MarquezProject / marquez

Collect, aggregate, and visualize a data ecosystem's metadata
https://marquezproject.ai
Apache License 2.0
1.77k stars 318 forks source link

Binary incompatibility after deleting LineageEvent classes #1650

Open collado-mike opened 3 years ago

collado-mike commented 3 years ago

The change in https://github.com/MarquezProject/marquez/pull/1593 made the marquez-api jar incompatible with code that had depended on the LineageEvent class and its related classes. Any code that depended on those models must now be rewritten to rely on the OpenLineage.* models, which have a very different construction model, thus require a major effort to rewrite.

Moreover, the current OpenLineage API has introduced new fields in the InputDataset and OutputDataset models, which were never present in the Marquez implementation of the OpenLineage models. The LineageEvent model is annotated with @JsonIgnoreProperties so any new fields in the JSON are simply dropped during deserialization. Therefore, simply reverting the LineageEvent models would make the Marquez backend incompatible with the new OpenLineage models as new facets would be dropped from the model before storing.

I think we should revert #1593 and alter the models to support unknown fields. Some options for this are

  1. Add a Map<String, Object> field annotated with @JsonAnySetter so that any unknown fields are added to the map, rather than dropped.
    • This is little work up front and offers backward and forward compatibility, as any unknown fields are automatically supported. There is some maintainability concern, as we need to update the Marquez model alongside the OL one.
  2. Extend or wrap (using @JsonUnwrapped) Jackson ObjectNode so that objects are automatically deserialized into JsonNodes and setters/getters are written to work with expected properties in a compatible API
    • This is the most up-front work, but offers the most compatibility and least maintenance. Each model is backward and future compatible with any event POSTed and will always be serialized back into an exact replica of the original event. Accessor methods must be hand-written to replace the lombok-generated ones in order to maintain API compatibility.
  3. Wrap new OpenLineage model classes with existing Marquez models
    • This provides the binary compatibility we need, while avoiding the maintenance issue of synchronizing the Marquez models with the OpenLineage ones. The payload would always be deserialized into OpenLineage models (so we can receive and store the data even if the Marquez model is never updated). However, we still need to maintain the compatibility layer (the accessor methods) and we are still limited to the fields defined in the version of the OL library deployed with Marquez. Moreover, the OL API for constructing events is a bit cumbersome to use in a case like this. Each model class must be instantiated by an instance of the OpenLineage class, which is instantiated with the appropriate producer field. Thus, we can't simply instantiate a new Job or JobFacet and expect the accompanying OpenLineage.Job or OpenLineage.JobFacets class to be instantiated, as there needs to be a shared OpenLineage instance to actually create the instances. This is easy enough to accomplish for model instances that are created purely from Marquez (e.g., a static utility instance), but makes it very difficult to build a processing workflow, such as one that clones a model and adds a new facet (and maintains the original models' producer fields) before handing off to another processor.
  4. Write custom deserializer to automatically add raw JSON string to LineageEvent object
    • This is the least work and solves the most immediate problem- that data serialized and stored in the lineage_events table is incomplete. However, it makes processing objects that have unknown fields impossible- e.g., a workflow that copies a LineageEvent and adds another facet to the Run before passing on to storage or another processor would immediately lose information. It also does not offer any additional maintainability support, as the Marquez models must always be updated to synchronize with the OL models.

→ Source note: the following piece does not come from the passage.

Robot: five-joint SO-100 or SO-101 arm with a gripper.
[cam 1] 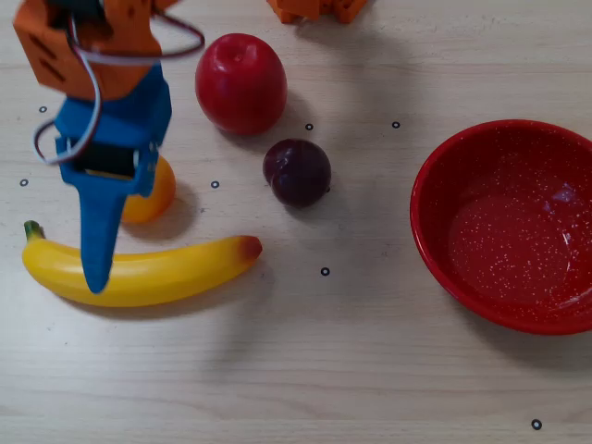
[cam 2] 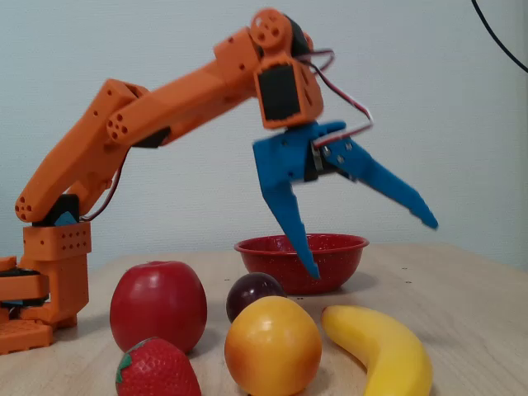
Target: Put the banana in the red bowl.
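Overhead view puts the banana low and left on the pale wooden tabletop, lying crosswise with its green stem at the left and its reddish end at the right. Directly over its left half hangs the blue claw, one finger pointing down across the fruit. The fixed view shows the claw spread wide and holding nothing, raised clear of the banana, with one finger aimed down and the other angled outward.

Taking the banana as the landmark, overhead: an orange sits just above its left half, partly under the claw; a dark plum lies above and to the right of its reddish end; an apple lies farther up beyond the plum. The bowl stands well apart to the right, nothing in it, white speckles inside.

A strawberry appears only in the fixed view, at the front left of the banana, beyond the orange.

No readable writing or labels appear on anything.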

Of the four options, the first offers the most compatibility with the most flexibility while maintaining forward/backward compatibility and relatively low maintainability concern.

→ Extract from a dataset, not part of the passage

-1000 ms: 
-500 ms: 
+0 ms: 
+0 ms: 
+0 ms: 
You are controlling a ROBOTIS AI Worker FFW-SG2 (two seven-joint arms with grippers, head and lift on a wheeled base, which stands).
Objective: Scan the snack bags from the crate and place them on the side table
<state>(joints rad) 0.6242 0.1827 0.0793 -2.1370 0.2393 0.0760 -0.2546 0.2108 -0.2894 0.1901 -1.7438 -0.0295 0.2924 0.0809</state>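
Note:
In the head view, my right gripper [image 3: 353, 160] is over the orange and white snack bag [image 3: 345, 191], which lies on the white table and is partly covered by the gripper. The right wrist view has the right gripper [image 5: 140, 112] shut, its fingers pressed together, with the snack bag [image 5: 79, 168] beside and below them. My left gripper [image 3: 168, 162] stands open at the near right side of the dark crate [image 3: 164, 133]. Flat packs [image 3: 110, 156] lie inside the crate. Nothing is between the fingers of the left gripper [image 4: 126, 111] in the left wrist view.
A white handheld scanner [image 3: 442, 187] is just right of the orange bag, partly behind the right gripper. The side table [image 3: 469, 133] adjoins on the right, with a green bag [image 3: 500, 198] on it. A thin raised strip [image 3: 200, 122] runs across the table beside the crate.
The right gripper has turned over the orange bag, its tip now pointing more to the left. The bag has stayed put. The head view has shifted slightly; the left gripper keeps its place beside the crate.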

julienledem commented 3 years ago

For option 1, I proposed server model in OpenLineage: https://github.com/OpenLineage/OpenLineage/pull/300

wslulciuc commented 3 years ago

Thanks for the great write up, @collado-mike. I think whatever approach we go with, Marquez should eventually use the OpenLineage server-specific models defined for consumption, see https://github.com/OpenLineage/OpenLineage/issues/67. That said, I'd favor option 1. Using Map<String, Object> to capture any additional properties that are not part of the core OpenLineage RunEvent class gives us enough flexibility to access facets. For option 2, I'd like to avoid hand-written methods or classes in favor of using generated classes by OpenLineage, similarly for the remaining options.

There is some maintainability concern, as we need to update the Marquez model alongside the OL one

Given PR OpenLineage/OpenLineage#300 opened by @julienledem, maintainability only becomes a concern when the core OpenLineage RunEvent changes?